__ Summary and Contributions__: The paper proposes an interesting method for weakly supervised semantic segmentation based on a casual intervention model. The context prior plays an important role in semantic segmentation. The model uses the context prior derived from the object mask distribution predicted on the whole dataset to help learn better pseudo semantic labels. The experiments are conducted on both Pascal VOC 2012 and COCO dataset, showing the effectiveness of the proposed approach.

__ Strengths__: The pros:
- The paper is clearly motivated and very well written, and is easy to follow as well.
- The idea of using context prior for iteratively improving learning the semantic pseudo labels are interesting and novel. The ablation study shows that the proposed scheme could effectively boost the performance over two very strong baseline models with clear gain.
- The final results of the model shows the state-of-the-art performance on both Pascal-VOC and COCO datasets.

__ Weaknesses__: The cons:
- The calculation of the context prior is not very clearly described. How is it derived from the whole prediction distribution of the classification model?
- The effectiveness of using the context prior is not very demonstrated to the reviewer. How about disabling the context prior and just using the prediction masks to directly contact with the input image X? This seems to be an important baseline to run.
- The context prior is actually help to improve the prediction of the pseudo lables. Another interesting baseline is to refine the predicted semantic label map with a CRF model, and then concat the refined one with input image X. This is to show the context prior is indeed more beneficial than another simple way to provide semantic prior.

__ Correctness__: correct

__ Clarity__: yes

__ Relation to Prior Work__: yes

__ Reproducibility__: Yes

__ Additional Feedback__: Please refer to the weakness part for the rebuttal.

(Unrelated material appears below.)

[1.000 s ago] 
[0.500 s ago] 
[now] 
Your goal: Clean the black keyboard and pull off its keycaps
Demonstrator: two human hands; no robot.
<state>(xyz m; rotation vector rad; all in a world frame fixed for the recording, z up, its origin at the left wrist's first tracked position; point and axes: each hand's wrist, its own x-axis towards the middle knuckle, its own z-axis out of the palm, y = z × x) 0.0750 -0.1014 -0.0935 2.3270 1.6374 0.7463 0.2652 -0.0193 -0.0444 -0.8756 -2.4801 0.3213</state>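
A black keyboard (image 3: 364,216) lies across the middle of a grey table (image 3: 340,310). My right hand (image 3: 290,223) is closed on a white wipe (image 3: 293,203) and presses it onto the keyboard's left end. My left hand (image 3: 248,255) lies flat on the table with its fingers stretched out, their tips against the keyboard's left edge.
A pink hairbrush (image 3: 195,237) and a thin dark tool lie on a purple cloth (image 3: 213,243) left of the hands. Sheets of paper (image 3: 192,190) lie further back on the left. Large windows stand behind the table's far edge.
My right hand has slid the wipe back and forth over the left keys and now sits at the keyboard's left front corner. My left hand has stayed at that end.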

__ Summary and Contributions__: The paper addresses the problem of explicitly modelling spatial context in weakly-supervised semantic segmentation (supervision by image-level labels). While most modern methods rely on implicit learning of context, that may result in learning spurious correlations inherent to a specific dataset, e.g. that horse can only be present when a person is also present. The paper uses Pearl’s causal inference framework to unbias training data. Experiments explore different ways to model the context and evaluate design choices, in addition to improving SOTA in weakly-supervised segmentation on PASCAL VOC and MS-COCO.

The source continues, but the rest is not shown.